## TASK DESCRIPTION
Whenever a line below mentions the word "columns", that line should be copied.

## MATERIAL PROVIDED
= = =

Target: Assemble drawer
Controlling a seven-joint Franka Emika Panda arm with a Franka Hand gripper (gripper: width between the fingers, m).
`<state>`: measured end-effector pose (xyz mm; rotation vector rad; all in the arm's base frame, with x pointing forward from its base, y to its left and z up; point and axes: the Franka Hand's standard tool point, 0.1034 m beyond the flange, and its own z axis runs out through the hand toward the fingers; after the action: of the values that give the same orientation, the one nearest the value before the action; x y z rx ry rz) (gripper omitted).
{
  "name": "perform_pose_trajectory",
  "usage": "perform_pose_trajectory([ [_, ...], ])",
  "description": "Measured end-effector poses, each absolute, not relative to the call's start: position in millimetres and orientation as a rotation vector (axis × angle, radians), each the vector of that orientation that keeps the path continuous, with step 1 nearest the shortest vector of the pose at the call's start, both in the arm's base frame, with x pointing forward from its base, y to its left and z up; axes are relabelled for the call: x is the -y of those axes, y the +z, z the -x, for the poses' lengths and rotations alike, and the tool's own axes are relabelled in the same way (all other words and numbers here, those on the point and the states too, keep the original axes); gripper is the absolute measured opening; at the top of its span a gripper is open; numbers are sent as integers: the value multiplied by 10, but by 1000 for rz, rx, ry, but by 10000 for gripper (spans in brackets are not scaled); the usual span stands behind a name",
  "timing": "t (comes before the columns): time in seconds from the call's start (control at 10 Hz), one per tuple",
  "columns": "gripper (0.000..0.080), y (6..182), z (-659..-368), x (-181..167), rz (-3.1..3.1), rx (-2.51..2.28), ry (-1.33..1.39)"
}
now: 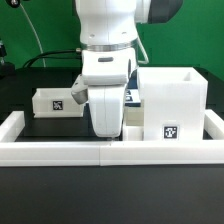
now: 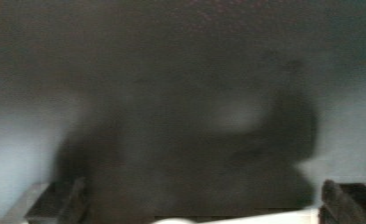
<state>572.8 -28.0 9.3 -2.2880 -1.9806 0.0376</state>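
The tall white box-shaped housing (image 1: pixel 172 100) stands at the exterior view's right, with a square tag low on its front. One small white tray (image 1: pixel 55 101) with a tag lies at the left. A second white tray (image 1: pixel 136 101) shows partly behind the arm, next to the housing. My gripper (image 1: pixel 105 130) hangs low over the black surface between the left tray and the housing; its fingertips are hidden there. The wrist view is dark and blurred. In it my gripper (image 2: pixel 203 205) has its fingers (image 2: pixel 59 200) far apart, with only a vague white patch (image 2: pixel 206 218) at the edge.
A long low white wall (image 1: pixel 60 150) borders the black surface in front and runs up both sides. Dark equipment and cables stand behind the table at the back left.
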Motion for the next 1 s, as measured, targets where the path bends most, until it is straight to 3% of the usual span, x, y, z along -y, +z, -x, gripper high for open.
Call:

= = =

## RESULT OF THIS TASK
  "timing": "t (comes before the columns): time in seconds from the call's start (control at 10 Hz), one per tuple",
  "columns": "gripper (0.000..0.080), y (6..182), z (-659..-368), x (-181..167), rz (-3.1..3.1), rx (-2.51..2.28), ry (-1.33..1.39)"

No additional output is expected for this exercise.